** PROBLEM STATEMENT **
Look below for the lines from the one with "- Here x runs" to the one with "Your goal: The", and copy exactly those lines, both ends included.

Start of RECORDS PROVIDED

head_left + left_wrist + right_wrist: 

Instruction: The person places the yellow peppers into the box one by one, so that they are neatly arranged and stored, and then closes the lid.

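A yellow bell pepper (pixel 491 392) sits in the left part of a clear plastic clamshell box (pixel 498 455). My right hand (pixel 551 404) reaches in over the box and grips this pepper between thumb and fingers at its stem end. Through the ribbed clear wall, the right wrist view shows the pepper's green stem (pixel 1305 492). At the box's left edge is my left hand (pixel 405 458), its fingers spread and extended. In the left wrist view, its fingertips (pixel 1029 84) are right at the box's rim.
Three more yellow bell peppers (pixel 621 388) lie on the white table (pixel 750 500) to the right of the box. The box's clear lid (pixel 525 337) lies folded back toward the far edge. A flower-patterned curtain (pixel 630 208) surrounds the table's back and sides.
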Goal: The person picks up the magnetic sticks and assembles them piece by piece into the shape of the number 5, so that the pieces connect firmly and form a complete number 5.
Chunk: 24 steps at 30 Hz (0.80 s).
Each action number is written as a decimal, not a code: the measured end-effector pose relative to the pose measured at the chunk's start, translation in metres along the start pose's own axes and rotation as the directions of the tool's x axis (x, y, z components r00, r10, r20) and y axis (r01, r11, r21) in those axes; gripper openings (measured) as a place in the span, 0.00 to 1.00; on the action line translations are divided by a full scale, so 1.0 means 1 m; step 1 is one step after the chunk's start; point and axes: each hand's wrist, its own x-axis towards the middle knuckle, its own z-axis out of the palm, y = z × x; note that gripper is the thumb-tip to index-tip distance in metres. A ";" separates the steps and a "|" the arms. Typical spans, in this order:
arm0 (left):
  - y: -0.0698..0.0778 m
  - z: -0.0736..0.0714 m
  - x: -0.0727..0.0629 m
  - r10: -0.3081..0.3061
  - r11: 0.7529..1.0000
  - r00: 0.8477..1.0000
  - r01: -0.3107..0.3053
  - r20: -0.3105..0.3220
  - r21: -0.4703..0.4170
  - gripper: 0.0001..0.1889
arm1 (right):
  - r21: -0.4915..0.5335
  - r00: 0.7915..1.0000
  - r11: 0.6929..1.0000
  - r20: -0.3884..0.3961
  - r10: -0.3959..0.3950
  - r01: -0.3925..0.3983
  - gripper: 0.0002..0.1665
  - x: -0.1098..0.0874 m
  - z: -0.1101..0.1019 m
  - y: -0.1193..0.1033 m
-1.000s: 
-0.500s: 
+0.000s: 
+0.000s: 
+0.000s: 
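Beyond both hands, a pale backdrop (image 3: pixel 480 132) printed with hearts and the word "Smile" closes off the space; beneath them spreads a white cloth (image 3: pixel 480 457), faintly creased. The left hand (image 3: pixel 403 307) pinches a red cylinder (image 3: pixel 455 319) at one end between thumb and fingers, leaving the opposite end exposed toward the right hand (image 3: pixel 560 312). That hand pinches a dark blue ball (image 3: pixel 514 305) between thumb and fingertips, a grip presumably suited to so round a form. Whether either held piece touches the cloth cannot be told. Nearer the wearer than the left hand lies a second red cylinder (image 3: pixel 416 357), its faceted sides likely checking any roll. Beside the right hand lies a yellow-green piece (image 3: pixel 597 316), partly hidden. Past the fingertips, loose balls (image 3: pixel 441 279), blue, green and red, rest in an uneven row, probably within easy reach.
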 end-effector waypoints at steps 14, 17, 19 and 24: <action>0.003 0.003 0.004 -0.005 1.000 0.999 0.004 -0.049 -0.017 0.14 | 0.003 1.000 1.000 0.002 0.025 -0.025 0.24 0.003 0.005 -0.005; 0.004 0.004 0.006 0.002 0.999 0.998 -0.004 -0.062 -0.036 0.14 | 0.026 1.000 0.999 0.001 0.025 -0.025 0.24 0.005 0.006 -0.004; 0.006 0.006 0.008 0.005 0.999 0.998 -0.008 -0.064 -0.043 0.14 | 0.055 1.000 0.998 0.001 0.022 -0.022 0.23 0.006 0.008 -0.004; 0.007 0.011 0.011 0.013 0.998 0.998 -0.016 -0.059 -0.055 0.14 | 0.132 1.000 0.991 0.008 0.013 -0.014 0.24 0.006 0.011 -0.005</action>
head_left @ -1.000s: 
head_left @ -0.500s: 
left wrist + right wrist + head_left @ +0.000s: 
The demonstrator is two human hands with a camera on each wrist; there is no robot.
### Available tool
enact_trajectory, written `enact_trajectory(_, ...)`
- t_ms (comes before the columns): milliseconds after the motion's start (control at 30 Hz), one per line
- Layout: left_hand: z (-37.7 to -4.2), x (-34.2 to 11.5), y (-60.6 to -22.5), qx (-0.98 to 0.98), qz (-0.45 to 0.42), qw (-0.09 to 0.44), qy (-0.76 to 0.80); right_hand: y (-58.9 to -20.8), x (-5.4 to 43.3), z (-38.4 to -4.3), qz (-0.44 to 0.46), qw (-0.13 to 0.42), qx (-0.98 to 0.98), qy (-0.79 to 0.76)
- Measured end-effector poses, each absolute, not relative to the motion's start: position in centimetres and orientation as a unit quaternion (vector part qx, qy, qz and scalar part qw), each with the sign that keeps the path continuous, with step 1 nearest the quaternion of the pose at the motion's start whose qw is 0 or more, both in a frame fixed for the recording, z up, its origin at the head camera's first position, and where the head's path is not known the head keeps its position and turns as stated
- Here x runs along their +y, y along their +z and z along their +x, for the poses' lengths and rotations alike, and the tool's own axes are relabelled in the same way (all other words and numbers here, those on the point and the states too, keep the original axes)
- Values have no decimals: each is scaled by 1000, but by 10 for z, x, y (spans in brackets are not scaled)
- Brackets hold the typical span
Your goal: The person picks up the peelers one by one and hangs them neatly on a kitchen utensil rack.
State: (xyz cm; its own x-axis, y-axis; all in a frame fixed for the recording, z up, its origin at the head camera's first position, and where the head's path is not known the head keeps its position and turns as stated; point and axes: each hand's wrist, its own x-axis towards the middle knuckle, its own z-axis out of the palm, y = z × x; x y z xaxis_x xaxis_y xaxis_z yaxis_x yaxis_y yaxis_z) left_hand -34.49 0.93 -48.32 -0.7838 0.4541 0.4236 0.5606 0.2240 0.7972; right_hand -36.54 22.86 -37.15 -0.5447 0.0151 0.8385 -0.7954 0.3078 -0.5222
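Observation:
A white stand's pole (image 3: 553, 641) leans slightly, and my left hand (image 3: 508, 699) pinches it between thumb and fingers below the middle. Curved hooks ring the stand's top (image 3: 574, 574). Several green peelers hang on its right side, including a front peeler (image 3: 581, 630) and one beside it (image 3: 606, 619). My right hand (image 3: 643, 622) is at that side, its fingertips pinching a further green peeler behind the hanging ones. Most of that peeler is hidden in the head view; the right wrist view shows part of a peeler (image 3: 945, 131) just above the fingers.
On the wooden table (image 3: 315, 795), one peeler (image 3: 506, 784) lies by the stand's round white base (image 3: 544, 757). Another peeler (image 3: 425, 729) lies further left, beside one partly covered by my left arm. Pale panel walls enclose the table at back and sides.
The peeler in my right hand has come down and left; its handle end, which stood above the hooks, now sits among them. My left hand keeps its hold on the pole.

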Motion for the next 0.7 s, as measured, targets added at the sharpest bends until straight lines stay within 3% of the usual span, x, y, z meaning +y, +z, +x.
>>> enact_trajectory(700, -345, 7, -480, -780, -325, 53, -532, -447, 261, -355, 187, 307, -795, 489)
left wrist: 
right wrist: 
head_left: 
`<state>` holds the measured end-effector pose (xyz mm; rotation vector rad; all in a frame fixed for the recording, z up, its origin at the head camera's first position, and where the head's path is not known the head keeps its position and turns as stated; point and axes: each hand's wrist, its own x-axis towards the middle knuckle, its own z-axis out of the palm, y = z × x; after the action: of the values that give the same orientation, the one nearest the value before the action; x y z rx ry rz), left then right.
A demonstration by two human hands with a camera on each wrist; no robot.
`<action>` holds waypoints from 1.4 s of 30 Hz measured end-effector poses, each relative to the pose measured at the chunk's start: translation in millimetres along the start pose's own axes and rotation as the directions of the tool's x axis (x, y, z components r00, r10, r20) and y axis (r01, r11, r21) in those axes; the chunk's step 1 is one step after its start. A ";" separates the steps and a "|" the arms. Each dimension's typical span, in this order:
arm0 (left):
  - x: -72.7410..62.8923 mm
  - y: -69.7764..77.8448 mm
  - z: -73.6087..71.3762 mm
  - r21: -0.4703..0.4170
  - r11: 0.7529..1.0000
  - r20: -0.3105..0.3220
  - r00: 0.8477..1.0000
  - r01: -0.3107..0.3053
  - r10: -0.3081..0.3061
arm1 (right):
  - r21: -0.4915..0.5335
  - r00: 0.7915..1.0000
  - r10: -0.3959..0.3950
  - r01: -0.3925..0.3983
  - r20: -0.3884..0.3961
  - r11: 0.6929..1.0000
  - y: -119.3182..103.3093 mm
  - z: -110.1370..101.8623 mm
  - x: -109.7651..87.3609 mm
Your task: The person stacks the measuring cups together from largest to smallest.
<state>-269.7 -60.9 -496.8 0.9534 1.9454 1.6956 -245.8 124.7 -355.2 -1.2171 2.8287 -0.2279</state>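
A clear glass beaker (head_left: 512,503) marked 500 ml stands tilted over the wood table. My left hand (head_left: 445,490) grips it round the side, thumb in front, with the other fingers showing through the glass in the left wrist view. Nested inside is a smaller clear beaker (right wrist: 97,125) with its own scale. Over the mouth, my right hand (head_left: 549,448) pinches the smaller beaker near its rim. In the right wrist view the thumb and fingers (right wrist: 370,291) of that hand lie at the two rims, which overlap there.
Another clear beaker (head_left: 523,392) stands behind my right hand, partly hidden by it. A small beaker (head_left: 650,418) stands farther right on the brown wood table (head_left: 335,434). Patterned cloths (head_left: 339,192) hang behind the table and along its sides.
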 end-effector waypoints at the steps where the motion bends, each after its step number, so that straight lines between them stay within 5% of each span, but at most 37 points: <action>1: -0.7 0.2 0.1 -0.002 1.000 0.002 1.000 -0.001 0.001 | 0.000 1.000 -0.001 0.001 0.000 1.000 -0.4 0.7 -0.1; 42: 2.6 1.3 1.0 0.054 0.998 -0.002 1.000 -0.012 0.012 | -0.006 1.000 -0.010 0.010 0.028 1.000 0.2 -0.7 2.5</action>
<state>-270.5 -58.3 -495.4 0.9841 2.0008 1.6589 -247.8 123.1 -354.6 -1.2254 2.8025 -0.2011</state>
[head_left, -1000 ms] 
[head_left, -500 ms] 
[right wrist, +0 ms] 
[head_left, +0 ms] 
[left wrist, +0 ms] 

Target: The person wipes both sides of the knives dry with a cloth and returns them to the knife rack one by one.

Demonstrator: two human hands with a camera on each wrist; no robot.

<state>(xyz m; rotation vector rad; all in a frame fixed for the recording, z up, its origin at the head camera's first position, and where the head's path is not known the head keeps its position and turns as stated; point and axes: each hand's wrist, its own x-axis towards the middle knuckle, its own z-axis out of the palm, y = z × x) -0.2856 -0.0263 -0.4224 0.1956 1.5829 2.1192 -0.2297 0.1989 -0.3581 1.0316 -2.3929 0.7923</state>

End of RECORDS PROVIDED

** RESPONSE TO THE EXERCISE **
- Here x runs along their +y, y along their +z and z along their +x, for the poses' lengths and rotations alike, and the tool's own axes are relabelled in the same way (all other words and numbers here, those on the point and the states too, keep the original axes)
- Values have no decimals: each is scaled by 1000, but by 10 for z, x, y (spans in brackets are not scaled)
- Brackets hold the typical span
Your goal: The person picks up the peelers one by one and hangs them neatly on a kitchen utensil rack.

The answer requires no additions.